(DATA FOR THIS TASK)
—————

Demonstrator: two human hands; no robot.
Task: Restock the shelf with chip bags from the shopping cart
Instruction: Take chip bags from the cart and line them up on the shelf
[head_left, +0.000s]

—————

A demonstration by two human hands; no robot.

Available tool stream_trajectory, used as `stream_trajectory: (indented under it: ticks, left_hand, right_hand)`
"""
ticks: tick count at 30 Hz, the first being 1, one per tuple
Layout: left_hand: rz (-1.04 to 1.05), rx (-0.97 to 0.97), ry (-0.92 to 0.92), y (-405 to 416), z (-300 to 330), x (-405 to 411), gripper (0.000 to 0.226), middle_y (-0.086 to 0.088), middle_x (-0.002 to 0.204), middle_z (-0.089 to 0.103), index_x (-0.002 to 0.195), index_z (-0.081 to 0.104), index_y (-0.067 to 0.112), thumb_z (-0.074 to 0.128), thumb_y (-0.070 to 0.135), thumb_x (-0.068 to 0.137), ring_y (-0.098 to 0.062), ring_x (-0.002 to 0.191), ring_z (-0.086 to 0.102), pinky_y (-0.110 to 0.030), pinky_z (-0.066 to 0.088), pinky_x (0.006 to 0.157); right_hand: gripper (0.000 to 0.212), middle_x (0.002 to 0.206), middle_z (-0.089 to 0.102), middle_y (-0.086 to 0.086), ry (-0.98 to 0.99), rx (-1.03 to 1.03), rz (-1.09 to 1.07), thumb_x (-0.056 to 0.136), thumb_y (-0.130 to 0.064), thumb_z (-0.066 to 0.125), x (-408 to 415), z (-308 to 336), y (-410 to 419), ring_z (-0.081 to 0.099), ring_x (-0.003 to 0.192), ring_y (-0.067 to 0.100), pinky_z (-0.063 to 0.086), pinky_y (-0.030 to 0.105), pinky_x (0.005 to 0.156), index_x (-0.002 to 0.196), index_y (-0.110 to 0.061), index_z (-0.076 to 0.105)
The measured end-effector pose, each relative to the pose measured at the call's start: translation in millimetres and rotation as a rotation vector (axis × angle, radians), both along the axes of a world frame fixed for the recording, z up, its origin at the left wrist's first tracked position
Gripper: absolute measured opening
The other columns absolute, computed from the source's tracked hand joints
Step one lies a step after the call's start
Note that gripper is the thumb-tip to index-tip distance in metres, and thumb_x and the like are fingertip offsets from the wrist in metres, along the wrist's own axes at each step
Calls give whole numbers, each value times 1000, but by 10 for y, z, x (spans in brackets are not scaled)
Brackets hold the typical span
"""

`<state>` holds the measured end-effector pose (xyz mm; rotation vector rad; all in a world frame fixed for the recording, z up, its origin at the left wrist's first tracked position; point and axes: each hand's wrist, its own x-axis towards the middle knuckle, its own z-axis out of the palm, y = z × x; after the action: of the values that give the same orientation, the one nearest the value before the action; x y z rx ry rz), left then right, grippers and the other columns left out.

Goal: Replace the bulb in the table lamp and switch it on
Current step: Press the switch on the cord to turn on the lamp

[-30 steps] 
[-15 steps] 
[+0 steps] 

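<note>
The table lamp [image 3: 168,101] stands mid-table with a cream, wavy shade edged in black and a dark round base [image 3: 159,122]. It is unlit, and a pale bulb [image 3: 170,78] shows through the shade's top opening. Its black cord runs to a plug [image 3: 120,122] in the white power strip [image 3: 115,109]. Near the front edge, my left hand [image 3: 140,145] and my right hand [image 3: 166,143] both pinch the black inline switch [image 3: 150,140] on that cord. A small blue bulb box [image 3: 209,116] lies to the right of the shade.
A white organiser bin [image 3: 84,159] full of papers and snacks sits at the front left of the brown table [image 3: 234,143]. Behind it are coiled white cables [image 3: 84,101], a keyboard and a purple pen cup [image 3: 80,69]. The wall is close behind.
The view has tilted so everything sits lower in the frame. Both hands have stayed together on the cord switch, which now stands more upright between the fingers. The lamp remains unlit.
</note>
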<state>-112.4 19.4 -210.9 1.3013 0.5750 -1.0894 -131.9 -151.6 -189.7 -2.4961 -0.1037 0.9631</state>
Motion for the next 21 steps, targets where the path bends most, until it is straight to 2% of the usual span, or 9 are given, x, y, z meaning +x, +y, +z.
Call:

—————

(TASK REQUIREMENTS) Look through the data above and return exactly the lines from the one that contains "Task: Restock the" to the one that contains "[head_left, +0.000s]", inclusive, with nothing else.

(TASK OUTPUT)
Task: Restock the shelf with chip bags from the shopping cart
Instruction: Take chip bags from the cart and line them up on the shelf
[head_left, +0.000s]

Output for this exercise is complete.